#### Problem description
Within the entries below, find the portion that opens with the line containing "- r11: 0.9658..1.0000" and closes with the line containing "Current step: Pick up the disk". Retype that portion exactly and only.
====
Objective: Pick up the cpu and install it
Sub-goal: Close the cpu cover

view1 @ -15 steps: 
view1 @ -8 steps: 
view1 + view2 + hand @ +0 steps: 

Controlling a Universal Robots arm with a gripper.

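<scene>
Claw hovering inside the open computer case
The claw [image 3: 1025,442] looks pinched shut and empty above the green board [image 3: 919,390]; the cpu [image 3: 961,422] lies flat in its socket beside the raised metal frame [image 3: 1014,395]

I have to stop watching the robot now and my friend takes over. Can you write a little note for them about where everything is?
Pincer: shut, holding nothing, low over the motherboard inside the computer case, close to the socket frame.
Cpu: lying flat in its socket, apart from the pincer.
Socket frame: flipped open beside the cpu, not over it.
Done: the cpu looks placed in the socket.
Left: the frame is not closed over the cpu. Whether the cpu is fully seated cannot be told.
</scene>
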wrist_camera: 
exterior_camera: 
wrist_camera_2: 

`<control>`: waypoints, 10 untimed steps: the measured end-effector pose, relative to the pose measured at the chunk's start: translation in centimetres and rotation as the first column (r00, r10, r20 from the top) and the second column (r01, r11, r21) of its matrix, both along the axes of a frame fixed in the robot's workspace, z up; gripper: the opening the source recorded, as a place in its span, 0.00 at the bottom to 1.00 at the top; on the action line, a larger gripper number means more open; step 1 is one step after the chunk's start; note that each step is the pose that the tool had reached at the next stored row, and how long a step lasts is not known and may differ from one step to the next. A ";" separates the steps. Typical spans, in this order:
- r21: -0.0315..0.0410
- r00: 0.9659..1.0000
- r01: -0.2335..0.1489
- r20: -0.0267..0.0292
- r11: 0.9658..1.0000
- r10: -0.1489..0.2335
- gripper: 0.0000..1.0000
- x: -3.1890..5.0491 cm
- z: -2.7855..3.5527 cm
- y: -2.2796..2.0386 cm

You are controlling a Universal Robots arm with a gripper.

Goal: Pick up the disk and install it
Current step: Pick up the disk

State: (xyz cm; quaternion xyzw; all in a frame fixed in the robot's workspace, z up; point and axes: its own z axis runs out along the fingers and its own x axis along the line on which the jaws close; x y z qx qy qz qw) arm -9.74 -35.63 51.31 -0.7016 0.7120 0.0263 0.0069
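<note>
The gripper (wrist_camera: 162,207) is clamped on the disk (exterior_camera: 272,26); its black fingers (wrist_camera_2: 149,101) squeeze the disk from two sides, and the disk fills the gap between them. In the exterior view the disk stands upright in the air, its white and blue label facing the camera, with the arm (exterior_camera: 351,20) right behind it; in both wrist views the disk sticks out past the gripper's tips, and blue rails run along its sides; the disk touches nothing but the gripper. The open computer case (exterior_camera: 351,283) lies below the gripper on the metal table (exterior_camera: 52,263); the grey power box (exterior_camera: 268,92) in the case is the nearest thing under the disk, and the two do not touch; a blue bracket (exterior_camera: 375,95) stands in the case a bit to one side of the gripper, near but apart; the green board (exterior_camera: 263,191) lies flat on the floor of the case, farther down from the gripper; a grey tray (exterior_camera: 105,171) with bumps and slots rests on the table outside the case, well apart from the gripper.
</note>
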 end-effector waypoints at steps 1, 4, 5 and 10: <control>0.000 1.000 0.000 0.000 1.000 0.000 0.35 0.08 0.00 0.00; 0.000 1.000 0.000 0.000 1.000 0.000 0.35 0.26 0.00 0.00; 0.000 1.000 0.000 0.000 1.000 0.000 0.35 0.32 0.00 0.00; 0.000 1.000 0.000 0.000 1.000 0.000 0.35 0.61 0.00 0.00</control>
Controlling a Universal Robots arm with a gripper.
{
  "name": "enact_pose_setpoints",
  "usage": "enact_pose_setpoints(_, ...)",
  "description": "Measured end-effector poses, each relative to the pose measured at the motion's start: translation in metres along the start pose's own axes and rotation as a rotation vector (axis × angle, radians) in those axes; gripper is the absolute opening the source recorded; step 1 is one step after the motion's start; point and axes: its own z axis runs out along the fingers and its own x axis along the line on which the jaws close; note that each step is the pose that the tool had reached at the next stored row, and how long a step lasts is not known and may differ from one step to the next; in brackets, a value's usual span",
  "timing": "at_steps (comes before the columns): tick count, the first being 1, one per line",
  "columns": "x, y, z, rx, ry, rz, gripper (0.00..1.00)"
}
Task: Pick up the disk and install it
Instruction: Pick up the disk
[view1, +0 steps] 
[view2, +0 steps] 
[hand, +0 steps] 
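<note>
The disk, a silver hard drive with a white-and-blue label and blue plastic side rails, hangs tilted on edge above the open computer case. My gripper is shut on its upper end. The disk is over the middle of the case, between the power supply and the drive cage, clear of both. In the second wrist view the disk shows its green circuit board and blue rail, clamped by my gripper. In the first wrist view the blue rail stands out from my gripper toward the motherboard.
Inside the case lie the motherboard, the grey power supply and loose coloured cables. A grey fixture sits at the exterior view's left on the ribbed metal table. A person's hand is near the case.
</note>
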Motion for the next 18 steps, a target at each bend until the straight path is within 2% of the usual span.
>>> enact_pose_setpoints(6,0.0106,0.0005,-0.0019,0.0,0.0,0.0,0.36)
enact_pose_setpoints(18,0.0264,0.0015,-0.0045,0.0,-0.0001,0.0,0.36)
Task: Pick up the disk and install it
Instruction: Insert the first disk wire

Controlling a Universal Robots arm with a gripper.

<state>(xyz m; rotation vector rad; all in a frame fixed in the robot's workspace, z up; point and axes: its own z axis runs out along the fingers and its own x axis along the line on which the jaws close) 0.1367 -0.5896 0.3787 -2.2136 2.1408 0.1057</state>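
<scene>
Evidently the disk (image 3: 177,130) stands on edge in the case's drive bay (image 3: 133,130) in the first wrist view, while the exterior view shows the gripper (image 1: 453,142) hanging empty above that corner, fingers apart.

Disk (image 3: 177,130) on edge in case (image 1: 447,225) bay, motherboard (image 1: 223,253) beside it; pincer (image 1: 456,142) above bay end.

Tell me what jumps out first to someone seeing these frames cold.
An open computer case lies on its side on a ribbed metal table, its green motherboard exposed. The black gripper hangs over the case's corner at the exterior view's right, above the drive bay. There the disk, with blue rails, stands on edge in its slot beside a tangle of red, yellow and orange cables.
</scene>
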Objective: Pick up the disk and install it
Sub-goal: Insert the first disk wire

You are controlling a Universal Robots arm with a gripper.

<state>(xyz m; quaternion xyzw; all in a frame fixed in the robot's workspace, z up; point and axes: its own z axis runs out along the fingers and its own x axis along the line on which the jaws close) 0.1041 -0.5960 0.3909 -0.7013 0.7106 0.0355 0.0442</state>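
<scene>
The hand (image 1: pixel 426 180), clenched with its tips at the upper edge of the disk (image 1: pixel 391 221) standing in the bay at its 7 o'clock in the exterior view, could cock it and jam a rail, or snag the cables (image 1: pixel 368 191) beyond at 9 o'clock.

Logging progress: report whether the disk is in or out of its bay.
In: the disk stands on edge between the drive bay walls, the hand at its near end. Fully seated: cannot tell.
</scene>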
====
#### Expected answer
- r11: 0.9658..1.0000
- r10: -0.1489..0.2335
- gripper: 0.0000..1.0000
- x: -3.1890..5.0491 cm
- z: -2.7855..3.5527 cm
- y: -2.2796..2.0386 cm

You are controlling a Universal Robots arm with a gripper.

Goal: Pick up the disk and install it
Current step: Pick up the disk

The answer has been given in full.